== EXCERPTED DATA ==

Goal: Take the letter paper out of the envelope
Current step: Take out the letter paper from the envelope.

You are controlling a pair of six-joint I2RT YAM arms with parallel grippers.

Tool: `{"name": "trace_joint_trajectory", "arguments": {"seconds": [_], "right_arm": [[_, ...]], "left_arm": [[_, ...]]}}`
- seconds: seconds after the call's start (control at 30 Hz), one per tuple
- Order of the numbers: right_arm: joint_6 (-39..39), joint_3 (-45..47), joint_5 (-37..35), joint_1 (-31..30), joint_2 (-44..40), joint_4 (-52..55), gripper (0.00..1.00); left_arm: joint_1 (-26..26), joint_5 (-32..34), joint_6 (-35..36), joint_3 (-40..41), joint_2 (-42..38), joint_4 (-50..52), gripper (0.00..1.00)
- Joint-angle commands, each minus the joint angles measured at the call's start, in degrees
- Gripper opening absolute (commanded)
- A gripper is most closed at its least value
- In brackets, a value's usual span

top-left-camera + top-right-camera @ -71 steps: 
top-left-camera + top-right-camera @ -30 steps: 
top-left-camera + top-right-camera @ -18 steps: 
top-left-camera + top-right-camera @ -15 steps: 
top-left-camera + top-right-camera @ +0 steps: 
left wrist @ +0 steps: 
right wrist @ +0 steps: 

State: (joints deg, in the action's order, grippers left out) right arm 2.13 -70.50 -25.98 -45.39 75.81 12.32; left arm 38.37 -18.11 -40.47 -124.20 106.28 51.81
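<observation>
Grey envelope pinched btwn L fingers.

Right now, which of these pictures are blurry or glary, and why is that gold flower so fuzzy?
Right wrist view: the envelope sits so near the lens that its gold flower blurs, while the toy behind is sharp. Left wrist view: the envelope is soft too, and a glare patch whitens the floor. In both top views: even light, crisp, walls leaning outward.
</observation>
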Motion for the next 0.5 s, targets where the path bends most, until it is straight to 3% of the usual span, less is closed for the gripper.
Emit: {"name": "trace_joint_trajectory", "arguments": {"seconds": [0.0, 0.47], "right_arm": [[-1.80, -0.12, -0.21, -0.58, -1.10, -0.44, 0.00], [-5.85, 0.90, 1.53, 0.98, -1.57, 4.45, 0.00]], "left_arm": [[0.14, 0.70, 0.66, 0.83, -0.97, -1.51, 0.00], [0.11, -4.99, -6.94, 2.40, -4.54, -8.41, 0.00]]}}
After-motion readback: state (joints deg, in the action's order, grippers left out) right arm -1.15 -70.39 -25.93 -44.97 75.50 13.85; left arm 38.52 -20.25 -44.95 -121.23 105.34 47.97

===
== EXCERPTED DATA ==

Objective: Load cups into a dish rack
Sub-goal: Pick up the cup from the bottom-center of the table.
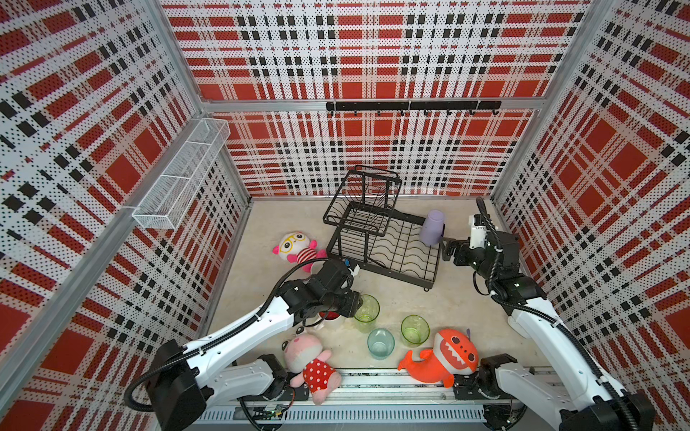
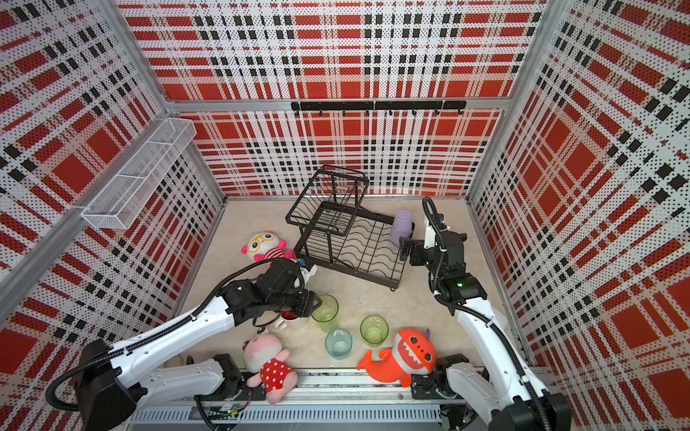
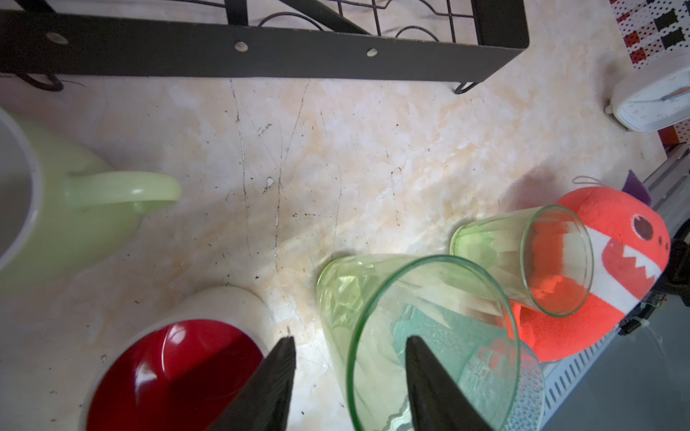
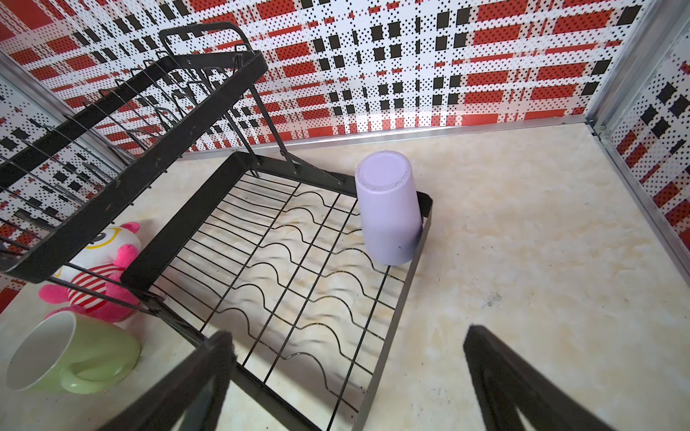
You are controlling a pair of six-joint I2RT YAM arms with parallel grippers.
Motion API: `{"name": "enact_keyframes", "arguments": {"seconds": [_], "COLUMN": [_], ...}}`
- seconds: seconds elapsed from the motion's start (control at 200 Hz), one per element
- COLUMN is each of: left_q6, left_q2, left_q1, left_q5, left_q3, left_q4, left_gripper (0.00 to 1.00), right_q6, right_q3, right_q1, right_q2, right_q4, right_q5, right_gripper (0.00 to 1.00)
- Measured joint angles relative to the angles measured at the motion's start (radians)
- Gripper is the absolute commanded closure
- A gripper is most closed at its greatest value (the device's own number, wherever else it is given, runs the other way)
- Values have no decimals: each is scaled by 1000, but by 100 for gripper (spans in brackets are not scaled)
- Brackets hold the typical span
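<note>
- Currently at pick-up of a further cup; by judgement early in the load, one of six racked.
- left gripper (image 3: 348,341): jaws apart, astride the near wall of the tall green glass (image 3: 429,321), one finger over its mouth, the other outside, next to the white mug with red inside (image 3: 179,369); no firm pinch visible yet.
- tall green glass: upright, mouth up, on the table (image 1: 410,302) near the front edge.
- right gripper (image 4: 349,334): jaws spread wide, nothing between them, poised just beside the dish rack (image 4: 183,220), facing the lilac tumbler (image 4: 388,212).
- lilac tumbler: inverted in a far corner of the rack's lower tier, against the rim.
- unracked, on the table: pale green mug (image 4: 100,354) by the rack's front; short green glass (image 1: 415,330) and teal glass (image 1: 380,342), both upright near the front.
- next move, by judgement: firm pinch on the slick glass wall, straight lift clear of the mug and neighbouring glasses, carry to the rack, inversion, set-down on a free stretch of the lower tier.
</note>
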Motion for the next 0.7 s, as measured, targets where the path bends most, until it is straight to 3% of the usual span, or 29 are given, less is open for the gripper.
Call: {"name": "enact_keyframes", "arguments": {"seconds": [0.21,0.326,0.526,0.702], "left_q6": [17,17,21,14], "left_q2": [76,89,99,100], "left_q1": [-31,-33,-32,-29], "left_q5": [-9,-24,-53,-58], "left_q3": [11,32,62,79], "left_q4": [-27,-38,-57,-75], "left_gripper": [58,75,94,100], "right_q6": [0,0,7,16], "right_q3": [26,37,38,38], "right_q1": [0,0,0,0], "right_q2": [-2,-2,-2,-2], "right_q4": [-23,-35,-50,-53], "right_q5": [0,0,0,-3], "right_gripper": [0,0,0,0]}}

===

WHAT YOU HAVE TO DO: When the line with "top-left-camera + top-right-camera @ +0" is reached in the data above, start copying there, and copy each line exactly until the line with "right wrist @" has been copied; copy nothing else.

REPLY:
top-left-camera + top-right-camera @ +0 steps: 
left wrist @ +0 steps: 
right wrist @ +0 steps: 

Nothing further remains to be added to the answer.